| EXERCISE |
Please repeat all of the listing exactly.

| PROVIDED MATERIAL |
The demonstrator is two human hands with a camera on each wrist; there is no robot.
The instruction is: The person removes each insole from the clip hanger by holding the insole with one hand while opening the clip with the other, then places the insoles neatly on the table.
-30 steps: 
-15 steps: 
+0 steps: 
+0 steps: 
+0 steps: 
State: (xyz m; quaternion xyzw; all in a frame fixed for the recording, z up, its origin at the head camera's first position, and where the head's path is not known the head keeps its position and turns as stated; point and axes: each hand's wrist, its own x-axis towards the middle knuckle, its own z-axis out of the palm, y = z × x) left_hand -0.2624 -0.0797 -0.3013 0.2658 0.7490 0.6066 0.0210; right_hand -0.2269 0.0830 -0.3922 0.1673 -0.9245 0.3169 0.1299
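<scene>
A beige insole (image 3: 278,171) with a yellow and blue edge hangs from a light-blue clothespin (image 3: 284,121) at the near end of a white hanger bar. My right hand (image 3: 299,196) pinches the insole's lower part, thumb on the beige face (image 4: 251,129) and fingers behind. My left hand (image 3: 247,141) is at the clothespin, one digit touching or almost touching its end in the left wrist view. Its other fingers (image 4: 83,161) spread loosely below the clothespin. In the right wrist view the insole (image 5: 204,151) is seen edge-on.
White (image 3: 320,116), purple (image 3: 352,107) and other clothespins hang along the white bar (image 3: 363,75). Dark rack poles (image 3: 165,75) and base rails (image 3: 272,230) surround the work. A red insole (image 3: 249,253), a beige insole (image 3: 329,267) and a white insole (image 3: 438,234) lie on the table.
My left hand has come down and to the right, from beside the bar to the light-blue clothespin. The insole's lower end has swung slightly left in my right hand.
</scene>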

| TASK RESULT |
The demonstrator is two human hands with a camera on each wrist; there is no robot.
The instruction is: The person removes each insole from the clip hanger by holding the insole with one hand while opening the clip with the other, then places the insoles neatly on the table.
-30 steps: 
-15 steps: 
+0 steps: 
+0 steps: 
+0 steps: 
State: (xyz m; quaternion xyzw; all in a frame fixed for the recording, z up, its origin at the head camera's first position, and where the head's path is not known the head keeps its position and turns as stated; point and axes: each hand's wrist, its own x-axis towards the middle knuckle, its own z-axis out of the palm, y = z × x) left_hand -0.2624 -0.0797 -0.3013 0.2658 0.7490 0.6066 0.0210; right_hand -0.2269 0.0830 -0.3922 0.1673 -0.9245 0.3169 0.1299
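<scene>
A beige insole (image 3: 278,171) with a yellow and blue edge hangs from a light-blue clothespin (image 3: 284,121) at the near end of a white hanger bar. My right hand (image 3: 299,196) pinches the insole's lower part, thumb on the beige face (image 4: 251,129) and fingers behind. My left hand (image 3: 247,141) is at the clothespin, one digit touching or almost touching its end in the left wrist view. Its other fingers (image 4: 83,161) spread loosely below the clothespin. In the right wrist view the insole (image 5: 204,151) is seen edge-on.
White (image 3: 320,116), purple (image 3: 352,107) and other clothespins hang along the white bar (image 3: 363,75). Dark rack poles (image 3: 165,75) and base rails (image 3: 272,230) surround the work. A red insole (image 3: 249,253), a beige insole (image 3: 329,267) and a white insole (image 3: 438,234) lie on the table.
My left hand has come down and to the right, from beside the bar to the light-blue clothespin. The insole's lower end has swung slightly left in my right hand.
</scene>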

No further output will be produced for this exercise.